-- THE TASK --
Check each line below for the word "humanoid" and give the count alone.

-- EXTRACTED RECORDS --
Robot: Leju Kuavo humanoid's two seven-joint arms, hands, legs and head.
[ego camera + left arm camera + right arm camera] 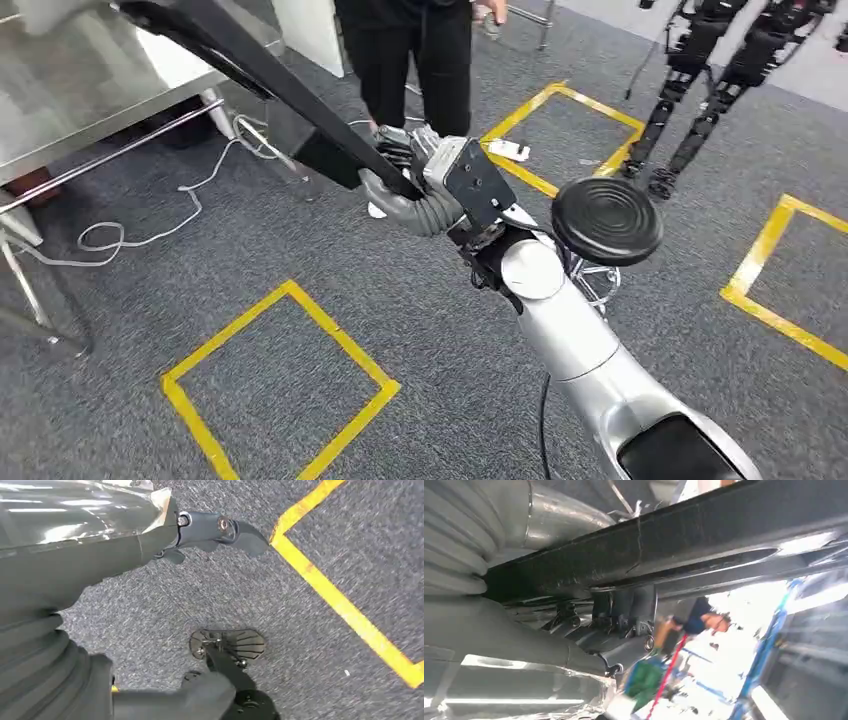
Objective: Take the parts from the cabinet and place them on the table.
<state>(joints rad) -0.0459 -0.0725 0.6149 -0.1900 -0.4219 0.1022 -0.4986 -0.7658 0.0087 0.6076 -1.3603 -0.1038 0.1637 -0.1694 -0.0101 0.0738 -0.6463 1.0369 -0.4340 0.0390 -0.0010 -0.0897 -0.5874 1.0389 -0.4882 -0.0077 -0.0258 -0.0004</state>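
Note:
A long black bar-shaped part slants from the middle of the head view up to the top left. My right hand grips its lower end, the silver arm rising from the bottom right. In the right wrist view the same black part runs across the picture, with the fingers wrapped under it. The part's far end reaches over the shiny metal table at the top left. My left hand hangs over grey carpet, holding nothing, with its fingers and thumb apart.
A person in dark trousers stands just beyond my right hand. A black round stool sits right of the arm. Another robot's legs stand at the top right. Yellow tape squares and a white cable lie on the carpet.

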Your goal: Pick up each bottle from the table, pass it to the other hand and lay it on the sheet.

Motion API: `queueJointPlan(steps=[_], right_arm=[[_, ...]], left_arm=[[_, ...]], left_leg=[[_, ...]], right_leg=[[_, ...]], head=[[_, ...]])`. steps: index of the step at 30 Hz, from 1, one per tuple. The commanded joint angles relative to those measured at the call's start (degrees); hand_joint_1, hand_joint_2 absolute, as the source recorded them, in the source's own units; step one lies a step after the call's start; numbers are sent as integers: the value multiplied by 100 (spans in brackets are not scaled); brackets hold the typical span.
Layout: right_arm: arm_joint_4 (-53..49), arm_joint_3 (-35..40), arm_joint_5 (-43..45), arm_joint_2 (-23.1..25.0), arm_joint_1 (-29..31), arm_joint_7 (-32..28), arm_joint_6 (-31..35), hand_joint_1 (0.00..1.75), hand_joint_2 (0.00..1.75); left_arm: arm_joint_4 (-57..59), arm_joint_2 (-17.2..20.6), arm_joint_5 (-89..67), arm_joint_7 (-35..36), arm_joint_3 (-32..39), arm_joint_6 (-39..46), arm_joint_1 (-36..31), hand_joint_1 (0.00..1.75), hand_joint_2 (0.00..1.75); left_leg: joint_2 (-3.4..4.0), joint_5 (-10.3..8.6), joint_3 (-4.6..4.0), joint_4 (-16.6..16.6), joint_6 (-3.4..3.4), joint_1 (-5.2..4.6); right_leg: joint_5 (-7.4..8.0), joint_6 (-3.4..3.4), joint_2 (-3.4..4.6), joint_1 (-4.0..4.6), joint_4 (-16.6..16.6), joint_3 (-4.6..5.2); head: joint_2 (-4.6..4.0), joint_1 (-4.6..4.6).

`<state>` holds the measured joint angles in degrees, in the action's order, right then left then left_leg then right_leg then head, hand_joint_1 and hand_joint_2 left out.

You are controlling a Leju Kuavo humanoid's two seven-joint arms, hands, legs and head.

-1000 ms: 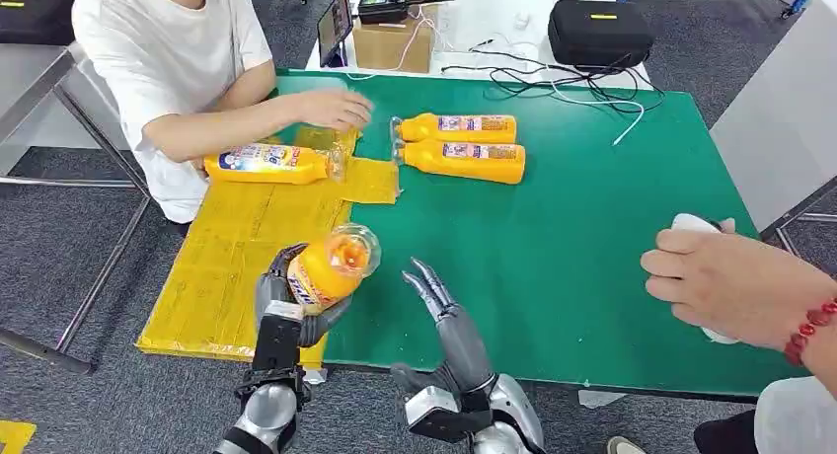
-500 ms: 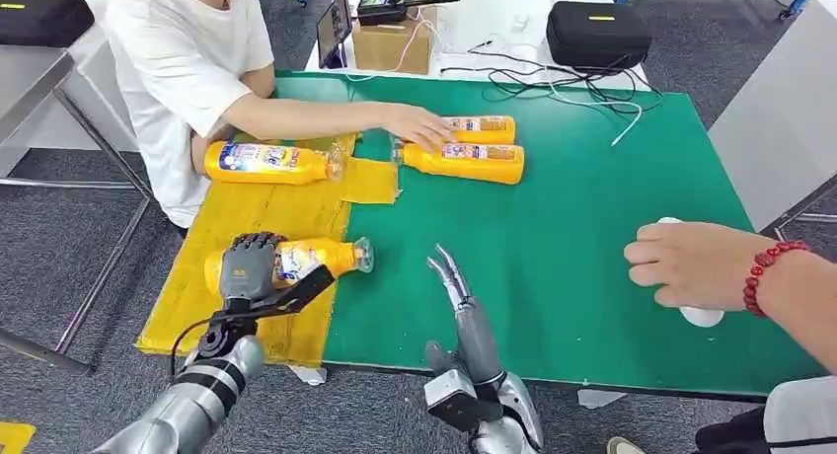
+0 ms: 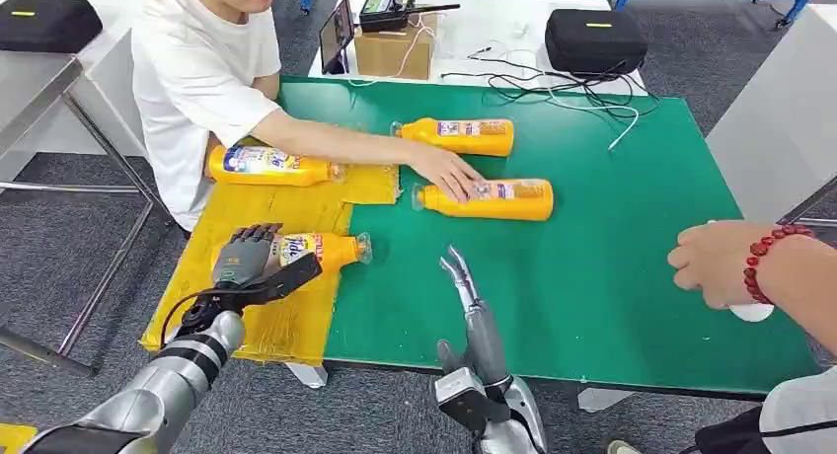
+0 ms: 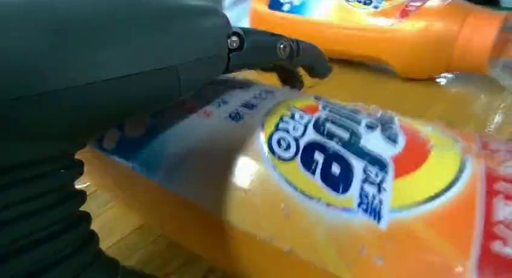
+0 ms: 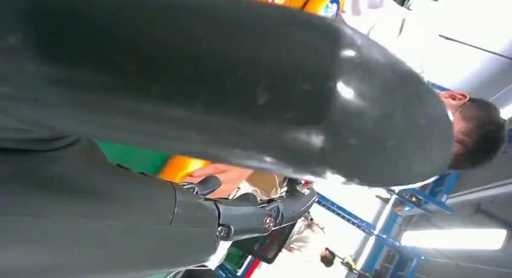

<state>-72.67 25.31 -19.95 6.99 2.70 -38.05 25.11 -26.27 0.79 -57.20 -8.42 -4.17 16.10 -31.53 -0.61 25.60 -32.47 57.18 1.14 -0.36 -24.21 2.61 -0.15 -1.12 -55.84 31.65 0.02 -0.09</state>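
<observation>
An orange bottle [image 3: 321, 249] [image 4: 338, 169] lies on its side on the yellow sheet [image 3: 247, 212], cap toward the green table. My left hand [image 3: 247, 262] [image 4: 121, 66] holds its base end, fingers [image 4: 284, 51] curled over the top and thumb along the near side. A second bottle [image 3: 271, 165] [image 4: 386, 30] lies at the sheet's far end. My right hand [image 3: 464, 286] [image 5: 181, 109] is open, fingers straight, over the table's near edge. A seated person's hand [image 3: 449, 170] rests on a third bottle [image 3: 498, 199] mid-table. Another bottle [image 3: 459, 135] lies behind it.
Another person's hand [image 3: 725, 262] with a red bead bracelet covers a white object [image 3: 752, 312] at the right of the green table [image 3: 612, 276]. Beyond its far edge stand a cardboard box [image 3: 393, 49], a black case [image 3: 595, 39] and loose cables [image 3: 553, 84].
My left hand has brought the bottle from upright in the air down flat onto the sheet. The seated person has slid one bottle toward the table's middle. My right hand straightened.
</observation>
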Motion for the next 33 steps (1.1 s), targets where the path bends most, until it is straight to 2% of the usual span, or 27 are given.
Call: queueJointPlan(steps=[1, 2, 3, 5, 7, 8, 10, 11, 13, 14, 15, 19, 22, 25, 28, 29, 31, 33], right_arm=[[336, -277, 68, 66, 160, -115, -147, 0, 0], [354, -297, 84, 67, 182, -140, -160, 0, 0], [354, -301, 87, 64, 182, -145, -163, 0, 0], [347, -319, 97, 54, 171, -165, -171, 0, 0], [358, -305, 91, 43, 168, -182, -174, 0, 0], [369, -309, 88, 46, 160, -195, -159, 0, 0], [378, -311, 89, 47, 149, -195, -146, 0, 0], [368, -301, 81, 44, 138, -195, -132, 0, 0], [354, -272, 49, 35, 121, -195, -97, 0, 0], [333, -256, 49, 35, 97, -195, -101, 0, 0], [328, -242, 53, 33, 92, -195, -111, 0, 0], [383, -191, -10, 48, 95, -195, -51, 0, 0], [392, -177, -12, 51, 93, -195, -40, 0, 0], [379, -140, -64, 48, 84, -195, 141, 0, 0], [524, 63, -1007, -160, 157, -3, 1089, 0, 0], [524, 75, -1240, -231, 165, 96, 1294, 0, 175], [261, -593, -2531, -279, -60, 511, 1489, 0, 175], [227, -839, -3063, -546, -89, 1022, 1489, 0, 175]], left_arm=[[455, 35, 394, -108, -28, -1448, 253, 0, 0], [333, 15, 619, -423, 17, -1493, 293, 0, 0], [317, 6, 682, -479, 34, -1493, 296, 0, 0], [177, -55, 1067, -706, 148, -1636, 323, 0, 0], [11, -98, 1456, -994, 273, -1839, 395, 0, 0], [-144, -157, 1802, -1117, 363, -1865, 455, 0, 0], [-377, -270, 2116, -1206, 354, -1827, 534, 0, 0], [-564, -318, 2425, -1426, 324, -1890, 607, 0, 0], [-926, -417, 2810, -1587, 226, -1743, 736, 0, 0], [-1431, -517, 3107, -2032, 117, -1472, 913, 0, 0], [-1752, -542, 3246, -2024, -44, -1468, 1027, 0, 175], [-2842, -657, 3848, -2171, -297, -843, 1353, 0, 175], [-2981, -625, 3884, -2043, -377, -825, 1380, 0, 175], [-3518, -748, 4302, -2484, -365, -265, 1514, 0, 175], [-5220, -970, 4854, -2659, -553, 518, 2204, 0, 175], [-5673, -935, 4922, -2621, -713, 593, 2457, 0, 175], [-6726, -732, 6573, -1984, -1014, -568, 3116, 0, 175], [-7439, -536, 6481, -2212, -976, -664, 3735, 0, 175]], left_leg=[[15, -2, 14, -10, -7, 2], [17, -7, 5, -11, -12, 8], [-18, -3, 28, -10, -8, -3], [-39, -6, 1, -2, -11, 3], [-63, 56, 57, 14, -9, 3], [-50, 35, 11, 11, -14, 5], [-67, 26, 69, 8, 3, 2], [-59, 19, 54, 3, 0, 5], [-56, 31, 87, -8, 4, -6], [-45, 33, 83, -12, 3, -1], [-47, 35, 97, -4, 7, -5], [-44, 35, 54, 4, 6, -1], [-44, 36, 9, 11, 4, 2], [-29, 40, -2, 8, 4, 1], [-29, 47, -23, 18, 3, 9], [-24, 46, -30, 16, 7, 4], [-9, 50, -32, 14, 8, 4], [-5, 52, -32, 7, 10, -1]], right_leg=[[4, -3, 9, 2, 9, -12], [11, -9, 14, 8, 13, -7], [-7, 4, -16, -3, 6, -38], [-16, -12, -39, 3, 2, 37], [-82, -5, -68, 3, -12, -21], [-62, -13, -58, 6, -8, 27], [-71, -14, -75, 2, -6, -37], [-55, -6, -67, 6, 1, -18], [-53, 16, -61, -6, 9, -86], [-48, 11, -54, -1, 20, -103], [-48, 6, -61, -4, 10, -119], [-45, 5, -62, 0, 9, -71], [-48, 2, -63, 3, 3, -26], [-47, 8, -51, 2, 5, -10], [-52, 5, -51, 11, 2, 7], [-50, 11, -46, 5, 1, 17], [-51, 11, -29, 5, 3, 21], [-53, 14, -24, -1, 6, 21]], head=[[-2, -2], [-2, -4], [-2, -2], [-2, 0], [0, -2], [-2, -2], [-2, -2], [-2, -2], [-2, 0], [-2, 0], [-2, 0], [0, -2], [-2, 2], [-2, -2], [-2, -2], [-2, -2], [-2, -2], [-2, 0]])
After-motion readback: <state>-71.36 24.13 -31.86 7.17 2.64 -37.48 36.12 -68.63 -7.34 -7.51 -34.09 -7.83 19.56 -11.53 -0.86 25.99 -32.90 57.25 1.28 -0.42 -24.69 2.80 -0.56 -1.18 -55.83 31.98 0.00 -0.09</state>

-- RESPONSE TO THIS TASK --
2